Elementary Algebra Collection type: Textbook Textbook by: Wade Ellis, Denny Burzynsk (G)  This is a basic algebra course written for the Connexions series of basic online textbooks produced by Rice University Press. It’s well written, but pretty standard textbook on baby algebra for high school students convering all the usual topics in the usual way. It does have a large number of problems with full solutions and many clear graphics. In other words, it’s yet another good plain vanilla algebra text for beginning  students. You may like it-it didn’t exactly raise my pulse thinking about teaching from or studying it.

Algebra is Vital by Leslie Elizabeth Buck (G)  Now here’s a book worth looking at-because, in a sense, it’s not really a book. This is really a set of lectures for a basic high school /freshman algebra course. Their content is relatively standard, but what makes them special is their presentation.. They’re organized via a medium that probably wouldn’t have been possible before the Worldwide Web. The lectures are presented as video files that unfold frame by frame in PowerPoint format. They’re dynamic and strikingly original in organization, interweaving historical  notes, definitions, graphs and many concrete examples from physics, geometry and more directly into the presentation. They’re not as interesting to me as Schremmer’s notes or as comprehensive as Finan’s, but they’re well worth checking out.
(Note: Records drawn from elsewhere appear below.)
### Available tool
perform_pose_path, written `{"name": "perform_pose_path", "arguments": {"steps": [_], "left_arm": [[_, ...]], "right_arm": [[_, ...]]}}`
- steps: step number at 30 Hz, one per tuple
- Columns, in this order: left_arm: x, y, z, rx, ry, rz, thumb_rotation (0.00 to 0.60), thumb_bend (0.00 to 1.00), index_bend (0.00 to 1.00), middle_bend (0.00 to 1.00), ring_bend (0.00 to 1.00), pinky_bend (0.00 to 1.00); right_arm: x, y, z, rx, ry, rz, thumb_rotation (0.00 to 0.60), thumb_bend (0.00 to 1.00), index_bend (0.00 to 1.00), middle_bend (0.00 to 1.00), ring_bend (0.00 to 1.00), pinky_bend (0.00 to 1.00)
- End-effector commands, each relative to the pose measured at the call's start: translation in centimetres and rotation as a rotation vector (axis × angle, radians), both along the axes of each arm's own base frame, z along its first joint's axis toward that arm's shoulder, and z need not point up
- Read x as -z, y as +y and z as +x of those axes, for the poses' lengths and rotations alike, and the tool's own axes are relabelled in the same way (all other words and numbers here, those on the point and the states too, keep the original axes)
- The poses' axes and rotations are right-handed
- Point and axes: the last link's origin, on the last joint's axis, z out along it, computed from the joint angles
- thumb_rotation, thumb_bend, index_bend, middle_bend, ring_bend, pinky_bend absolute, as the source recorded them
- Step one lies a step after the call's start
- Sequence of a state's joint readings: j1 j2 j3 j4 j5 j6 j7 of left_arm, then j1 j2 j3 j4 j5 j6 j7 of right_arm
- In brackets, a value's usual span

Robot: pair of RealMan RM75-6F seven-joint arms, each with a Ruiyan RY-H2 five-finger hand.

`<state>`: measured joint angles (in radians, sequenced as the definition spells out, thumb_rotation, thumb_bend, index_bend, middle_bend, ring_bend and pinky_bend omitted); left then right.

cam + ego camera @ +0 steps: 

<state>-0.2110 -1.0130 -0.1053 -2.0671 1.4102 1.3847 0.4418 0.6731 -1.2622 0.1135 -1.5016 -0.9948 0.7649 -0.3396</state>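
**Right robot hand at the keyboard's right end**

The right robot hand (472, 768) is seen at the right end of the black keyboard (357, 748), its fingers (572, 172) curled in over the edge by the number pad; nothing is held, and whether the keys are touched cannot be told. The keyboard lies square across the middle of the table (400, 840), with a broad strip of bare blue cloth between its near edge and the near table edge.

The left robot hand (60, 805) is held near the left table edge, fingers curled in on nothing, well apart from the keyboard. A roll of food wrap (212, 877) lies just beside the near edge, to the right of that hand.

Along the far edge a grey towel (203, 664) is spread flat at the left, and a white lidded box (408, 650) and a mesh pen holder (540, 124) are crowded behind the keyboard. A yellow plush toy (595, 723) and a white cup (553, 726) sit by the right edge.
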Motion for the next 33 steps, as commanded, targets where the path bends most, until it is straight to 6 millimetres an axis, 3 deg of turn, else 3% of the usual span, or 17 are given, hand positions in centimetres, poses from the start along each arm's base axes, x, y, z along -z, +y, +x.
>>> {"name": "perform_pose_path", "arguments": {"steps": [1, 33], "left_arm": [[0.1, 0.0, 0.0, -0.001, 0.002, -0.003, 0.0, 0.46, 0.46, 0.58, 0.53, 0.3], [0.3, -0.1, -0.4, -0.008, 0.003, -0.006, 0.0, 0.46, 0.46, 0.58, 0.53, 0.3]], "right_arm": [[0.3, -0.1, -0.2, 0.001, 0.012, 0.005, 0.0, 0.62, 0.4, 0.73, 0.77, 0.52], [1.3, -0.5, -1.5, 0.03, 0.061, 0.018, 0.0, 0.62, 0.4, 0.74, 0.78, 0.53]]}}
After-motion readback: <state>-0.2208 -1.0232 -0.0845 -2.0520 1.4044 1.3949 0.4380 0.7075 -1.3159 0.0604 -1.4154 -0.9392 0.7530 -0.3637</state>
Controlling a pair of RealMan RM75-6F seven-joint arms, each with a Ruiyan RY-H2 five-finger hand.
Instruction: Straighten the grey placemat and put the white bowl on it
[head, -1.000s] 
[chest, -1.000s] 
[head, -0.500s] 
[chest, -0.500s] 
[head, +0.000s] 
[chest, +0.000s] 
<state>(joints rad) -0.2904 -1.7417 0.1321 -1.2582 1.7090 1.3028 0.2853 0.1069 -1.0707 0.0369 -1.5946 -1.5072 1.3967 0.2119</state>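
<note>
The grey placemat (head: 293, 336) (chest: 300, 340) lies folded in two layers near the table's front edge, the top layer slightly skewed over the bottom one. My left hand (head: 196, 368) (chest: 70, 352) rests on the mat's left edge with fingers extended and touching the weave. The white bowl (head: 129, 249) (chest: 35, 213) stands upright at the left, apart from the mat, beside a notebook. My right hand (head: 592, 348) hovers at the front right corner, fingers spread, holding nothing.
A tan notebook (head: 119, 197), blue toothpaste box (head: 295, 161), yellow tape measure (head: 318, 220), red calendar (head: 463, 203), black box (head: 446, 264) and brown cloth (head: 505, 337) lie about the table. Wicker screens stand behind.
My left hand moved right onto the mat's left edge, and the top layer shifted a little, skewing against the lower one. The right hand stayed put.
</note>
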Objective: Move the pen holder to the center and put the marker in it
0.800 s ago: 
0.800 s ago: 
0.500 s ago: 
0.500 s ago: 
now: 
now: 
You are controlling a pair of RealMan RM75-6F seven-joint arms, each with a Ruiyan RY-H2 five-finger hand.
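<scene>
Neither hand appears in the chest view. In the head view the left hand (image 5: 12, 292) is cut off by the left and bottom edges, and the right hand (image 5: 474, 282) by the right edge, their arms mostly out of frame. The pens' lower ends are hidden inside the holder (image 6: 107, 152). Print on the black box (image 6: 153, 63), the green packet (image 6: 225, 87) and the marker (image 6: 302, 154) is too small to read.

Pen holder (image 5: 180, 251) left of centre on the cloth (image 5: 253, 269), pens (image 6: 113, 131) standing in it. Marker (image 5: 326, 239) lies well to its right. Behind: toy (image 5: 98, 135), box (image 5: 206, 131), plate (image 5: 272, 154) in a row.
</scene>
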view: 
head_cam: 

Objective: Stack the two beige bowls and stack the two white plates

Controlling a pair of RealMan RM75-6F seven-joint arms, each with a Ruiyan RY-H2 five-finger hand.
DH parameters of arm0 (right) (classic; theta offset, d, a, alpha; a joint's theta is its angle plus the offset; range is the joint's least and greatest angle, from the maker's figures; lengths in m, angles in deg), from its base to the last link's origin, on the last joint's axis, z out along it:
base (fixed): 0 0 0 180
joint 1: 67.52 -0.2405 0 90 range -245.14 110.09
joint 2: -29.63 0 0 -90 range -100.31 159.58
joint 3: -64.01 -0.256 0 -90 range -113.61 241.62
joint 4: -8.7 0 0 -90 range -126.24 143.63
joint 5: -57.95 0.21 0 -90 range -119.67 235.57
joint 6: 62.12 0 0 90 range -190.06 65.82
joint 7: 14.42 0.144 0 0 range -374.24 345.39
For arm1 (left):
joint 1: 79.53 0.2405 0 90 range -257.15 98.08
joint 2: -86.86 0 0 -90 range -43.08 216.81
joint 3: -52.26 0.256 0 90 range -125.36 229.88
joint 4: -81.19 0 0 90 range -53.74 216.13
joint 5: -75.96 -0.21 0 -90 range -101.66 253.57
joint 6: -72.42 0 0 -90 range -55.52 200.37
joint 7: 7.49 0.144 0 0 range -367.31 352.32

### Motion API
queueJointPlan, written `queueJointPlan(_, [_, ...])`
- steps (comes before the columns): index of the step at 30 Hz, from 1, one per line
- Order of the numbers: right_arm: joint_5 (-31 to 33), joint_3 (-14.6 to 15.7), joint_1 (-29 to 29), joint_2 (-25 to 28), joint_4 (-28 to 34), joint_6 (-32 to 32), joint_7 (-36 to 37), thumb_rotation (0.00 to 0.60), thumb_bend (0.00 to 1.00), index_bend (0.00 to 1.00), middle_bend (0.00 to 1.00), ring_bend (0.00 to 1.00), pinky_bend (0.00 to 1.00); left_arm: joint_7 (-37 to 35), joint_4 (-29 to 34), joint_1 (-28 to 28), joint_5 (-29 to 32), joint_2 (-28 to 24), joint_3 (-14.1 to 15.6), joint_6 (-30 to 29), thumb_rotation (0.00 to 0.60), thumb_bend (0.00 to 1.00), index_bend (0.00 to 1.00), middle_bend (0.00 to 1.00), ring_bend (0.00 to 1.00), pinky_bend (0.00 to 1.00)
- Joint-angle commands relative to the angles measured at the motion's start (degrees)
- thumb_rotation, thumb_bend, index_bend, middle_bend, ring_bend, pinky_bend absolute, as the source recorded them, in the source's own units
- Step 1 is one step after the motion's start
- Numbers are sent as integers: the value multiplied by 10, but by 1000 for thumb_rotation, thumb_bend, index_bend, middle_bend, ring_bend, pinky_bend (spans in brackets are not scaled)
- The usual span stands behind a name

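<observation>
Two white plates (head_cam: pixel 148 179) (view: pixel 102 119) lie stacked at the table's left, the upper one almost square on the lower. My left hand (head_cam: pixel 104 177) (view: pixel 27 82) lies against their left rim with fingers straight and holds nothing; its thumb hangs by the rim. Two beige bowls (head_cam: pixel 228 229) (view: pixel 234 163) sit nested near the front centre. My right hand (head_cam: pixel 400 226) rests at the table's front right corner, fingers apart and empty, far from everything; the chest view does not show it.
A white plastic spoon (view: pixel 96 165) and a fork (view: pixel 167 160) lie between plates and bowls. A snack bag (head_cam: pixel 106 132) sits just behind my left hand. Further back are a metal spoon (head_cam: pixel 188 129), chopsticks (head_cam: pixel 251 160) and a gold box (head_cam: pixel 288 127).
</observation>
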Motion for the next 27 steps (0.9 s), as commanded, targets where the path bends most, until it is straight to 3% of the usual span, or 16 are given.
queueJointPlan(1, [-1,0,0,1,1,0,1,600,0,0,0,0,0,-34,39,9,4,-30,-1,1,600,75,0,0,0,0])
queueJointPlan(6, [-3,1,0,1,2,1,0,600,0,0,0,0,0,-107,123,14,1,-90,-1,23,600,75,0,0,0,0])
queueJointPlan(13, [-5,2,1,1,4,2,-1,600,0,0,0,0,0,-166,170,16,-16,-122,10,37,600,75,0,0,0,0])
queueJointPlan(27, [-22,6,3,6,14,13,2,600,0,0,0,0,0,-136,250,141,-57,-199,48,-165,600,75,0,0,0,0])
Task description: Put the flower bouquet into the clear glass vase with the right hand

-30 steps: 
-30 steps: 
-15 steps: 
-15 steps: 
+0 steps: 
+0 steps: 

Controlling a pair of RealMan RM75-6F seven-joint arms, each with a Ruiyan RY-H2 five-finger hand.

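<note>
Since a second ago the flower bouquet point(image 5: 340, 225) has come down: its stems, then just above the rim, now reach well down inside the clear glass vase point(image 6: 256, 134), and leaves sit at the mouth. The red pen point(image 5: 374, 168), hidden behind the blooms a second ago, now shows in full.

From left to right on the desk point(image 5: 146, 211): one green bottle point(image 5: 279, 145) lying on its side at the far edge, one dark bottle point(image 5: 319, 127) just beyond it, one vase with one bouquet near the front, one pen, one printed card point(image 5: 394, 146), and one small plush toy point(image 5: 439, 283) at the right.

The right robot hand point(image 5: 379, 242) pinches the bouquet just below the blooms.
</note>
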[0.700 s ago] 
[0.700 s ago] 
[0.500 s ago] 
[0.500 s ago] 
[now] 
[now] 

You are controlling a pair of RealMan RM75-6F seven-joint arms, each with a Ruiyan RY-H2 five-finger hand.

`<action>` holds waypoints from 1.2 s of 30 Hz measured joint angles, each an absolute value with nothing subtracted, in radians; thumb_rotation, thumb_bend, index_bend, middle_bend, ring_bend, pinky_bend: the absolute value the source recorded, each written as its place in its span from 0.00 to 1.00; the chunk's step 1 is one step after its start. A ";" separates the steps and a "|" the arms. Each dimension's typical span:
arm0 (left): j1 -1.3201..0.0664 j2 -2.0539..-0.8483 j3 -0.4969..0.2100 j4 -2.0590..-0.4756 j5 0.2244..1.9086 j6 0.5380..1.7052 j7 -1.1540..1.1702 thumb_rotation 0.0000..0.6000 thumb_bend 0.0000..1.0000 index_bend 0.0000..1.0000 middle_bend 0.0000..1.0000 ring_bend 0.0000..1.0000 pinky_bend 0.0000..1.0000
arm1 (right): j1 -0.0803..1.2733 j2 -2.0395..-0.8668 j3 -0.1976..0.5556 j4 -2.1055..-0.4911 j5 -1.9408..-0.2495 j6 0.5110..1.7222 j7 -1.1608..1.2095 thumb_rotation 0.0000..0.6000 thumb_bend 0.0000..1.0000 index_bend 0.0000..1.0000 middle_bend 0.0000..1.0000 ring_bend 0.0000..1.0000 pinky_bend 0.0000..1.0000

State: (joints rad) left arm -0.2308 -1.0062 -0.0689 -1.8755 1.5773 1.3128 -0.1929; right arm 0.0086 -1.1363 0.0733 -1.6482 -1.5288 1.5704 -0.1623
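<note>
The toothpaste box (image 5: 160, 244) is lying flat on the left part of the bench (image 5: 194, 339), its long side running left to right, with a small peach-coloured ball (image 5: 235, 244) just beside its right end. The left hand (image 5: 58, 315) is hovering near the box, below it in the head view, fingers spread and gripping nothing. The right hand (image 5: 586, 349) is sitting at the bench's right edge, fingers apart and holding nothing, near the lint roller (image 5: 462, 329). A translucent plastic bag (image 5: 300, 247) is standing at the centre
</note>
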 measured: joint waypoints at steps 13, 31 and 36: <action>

Precalculus Version 3 Carl Stitz and Jeff Zeager  Lakeland Community College(G) This is an impressive online textbook specifically designed by the authors to act as a free open source textbook that can be produced  cheaply for their students. The passion of the authors as teachers of beginning mathematics students and their goal to begin the students with proper mathematical training from the very beginning shines through on every page. This is shown from the outset of their lovingly written preface:

Thank you for your interest in our book, but more importantly, thank you for taking the time to read the Preface. I always read the Prefaces of the textbooks which I use in my classes because I believe it is in the Preface where I begin to understand the authors - who they are, what their motivation for writing the book was, and what they hope the reader will get out of reading the text. Pedagogical issues such as content organization and how professors and students should best use a book can usually be gleaned out of its Table of Contents, but the reasons behind the choices authors make should be shared in the Preface. Also, I feel that the Preface of a textbook should demonstrate the authors' love of their discipline and passion for teaching, so that I come away believing that they really want to help students and not just make money. Thus, I thank my fellow Preface-readers again for giving me the opportunity to share with you the need and vision which guided the creation of this book and passion which both Carl and I hold for Mathematics and the teaching of it.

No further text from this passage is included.